Apa reaksi Nabi Muhammmad SAW saat mengetahui dirinya dihina dan dijatukan martabatnya. Beliau tidak marah, benci atau dendam. Justru konon setiap pagi Nabi Muhammad SAW malah mendatanginya dengan membawakan makanan. Tanpa berkata sepatah kata pun, beliau menyuapkan makanan itu kepada pengemis tadi dengan lembut dan penuh kasih sayang. Beliau melakukan rutinitas itu hingga menjelang wafatnya.

Dikisahkan juga, suatu ketika Abu Bakar berkunjung ke rumah putrinya, Aisyah, yang juga merupakan istri Nabi Muhammad SAW. Beliau bertanya kepada putrinya tersebut tentang sunnah apakah yang belum ia kerjakan. Padahal Abu Bakar adalah sahabat Nabi yang ahli sunnah. Ternyata ada sunnah yang belum ia kerjakan kata Aisyah. Yaitu membawakan makanan dan menyuapkannya kepada pengemis Yahudi yang buta.

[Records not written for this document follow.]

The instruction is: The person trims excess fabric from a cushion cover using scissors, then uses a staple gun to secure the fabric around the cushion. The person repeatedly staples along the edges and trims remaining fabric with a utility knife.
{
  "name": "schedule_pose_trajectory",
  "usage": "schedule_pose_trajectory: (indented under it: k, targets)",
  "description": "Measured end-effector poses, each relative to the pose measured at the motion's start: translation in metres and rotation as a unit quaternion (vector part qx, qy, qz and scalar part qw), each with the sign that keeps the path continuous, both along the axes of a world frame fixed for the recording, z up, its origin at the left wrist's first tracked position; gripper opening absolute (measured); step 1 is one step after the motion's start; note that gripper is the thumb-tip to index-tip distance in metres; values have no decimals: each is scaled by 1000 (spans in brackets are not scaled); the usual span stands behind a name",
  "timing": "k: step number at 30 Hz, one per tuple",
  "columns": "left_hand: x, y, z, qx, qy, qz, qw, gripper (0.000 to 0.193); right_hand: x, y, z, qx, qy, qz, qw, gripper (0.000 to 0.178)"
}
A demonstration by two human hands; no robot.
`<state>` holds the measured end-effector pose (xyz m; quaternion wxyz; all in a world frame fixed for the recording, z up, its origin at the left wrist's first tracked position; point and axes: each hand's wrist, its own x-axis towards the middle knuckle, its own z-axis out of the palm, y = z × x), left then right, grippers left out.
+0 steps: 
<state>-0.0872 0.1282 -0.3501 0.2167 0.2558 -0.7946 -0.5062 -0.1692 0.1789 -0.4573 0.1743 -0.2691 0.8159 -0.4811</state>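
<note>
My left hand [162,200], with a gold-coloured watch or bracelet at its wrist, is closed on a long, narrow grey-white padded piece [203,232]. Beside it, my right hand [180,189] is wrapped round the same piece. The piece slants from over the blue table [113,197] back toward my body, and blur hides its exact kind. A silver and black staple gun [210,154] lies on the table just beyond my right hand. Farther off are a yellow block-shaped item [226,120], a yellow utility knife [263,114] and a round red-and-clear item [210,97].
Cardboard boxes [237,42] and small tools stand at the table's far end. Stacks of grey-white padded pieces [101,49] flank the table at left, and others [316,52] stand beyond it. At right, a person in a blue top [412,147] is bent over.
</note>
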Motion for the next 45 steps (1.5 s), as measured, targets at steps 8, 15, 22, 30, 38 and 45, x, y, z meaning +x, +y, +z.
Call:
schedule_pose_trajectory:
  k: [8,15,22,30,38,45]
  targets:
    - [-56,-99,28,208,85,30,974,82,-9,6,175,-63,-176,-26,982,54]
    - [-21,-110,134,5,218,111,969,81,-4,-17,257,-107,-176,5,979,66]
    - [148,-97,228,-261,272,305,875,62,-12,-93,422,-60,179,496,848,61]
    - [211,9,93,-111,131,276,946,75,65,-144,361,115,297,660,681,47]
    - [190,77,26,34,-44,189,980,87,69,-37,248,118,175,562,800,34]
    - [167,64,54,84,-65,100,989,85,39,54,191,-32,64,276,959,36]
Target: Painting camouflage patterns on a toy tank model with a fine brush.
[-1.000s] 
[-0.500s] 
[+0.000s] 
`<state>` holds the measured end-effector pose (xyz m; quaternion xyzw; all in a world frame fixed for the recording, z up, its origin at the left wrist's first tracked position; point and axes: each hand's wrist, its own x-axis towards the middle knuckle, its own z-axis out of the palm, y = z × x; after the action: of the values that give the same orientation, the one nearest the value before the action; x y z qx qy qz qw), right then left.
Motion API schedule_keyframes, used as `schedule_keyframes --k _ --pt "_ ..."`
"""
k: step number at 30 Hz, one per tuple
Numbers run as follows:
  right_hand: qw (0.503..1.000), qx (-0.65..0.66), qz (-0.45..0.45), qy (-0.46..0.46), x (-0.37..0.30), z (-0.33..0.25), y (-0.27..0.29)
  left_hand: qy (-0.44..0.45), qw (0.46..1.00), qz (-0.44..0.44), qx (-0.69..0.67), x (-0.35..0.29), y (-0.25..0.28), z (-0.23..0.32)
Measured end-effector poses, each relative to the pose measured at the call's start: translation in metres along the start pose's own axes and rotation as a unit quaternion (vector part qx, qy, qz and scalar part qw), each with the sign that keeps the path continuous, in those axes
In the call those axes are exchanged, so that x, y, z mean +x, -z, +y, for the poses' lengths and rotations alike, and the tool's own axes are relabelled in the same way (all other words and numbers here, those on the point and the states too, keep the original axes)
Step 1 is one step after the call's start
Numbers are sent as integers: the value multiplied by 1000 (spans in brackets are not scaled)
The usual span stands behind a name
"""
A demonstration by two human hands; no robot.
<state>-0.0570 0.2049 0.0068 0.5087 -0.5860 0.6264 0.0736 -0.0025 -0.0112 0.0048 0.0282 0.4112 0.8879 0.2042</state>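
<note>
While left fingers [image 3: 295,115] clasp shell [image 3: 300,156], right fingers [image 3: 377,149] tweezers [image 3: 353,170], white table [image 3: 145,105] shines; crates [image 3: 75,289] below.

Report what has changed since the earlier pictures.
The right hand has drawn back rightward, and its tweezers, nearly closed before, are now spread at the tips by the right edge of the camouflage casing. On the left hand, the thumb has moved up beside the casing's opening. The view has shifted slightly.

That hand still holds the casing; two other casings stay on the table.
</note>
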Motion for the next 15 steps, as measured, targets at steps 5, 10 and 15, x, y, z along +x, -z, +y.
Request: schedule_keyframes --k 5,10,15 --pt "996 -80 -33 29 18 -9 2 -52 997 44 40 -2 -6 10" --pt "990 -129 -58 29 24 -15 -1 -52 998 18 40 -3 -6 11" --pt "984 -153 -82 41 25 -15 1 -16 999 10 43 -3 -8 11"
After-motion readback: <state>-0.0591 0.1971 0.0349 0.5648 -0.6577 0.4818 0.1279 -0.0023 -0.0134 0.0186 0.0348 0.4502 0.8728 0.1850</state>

Akhirnya di suatu pagi Abu Bakar benar-benar menuju pasar yang ditunjukan putrinya dengan membawakan makanan. Dan benar saja, Abu Bakar menyuapi si pengemis Yahudi yang buta tadi. Si pengemis tadi tahu kalau ternyata yang menyuapinya bukan orang biasanya yang menyuapinya. Karena biasanya orang yang menyuapinya mengahaluskan makanan dengan mulutnya terlebih dahulu. Lalu, Abu Bakar pun menjelaskan kepada pengemis tersebut bila seseorang yang menyuapinya dengan penuh kelembutan dan kasih sayang yaitu seseorang yang telah ia hina dan caci maki selama ini. Ia adalah Nabi Muhammad SAW yang telah wafat.

Mendengar cerita Abu Bakar tersebut, pengemis tadi pun menangis. Di akhir kisah konon si pengemis Yahudi yang buta tersebut akhirnya berikrar masuk Islam.

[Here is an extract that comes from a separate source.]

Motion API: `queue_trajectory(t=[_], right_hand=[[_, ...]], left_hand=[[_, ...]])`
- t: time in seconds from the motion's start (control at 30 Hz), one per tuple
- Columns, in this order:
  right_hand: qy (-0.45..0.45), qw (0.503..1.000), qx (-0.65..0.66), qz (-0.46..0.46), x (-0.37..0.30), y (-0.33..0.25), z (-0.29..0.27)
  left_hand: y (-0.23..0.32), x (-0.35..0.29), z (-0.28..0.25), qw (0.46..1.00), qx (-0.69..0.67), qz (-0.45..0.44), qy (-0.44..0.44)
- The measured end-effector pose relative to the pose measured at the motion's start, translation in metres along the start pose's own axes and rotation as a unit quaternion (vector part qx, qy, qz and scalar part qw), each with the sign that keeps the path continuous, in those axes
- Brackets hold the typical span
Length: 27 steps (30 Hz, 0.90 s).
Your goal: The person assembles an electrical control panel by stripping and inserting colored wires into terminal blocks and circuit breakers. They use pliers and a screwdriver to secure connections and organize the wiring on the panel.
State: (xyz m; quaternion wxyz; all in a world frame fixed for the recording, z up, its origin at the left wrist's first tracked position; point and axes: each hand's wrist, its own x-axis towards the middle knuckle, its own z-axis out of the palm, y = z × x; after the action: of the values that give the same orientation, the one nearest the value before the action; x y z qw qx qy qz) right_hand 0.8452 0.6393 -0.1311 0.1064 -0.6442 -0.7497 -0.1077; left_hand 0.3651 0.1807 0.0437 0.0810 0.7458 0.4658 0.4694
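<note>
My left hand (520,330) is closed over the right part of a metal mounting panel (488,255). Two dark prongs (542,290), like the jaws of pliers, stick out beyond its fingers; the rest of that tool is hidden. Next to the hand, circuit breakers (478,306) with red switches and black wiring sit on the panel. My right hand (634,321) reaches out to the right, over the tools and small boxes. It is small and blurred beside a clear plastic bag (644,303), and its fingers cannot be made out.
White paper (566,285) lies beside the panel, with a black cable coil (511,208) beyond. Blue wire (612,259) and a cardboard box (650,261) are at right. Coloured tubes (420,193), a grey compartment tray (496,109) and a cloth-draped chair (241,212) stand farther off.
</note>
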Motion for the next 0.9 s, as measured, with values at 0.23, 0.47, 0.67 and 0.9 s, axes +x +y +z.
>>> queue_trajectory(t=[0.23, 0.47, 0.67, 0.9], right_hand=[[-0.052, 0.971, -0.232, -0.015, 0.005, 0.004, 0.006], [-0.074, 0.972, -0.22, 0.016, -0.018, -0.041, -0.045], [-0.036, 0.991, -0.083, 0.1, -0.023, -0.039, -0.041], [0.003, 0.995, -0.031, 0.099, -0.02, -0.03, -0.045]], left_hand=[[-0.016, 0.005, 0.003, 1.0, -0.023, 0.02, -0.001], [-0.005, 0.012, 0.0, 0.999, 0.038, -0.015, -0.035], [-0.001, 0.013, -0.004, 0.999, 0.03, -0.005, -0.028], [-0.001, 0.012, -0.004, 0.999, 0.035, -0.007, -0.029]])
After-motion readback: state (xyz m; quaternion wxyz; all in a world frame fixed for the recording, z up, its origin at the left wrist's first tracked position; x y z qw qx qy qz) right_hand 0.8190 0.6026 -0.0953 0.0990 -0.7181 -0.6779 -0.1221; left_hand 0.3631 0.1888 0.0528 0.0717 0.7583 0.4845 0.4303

Meskipun cerita di atas dan siapa pengemis Yahudi yang buta tersebut masih dipertentangkan kebenarannya. Sekalipun kisah di atas amat populer. Suatu hal yang teramat penting yang dapat kita ambil dari kisah tersebut adalah sikap untuk berbuat baik, berlemah lembut dan menyayangi kepada siapapun itu. Sekalipun terhadap orang yang membenci kita. Itulah akhlak Nabi Muhammad SAW.

Dari sifat Nabi Muhammad SAW tersebut kita dapat belajar, seyogianya kita memperlakukan siapapun tak pandang agama, suku, ras, jabatan, status sosial dengan baik, penuh kasih sayang bahkan adil. Bahkan terhadap orang yang membenci kita sekalipun. Lalu bagaimana sikap kita kepada Meiliana seharusnya? Kita bisa merenungkan, belajar dengan mengambil hikmah dari kisah Nabi Muhammad SAW tersebut. Toh, bahkan Meiliana hanya mengeluhkan volume kerasnya suara adzan saja. Tidak sedang berusaha menghina adzan apalagi menghina atau membenci Islam. Intinya kita harus segera introspeksi diri, apakah akhlak kita sudah sesuai Nabi Muhammad SAW atau belum.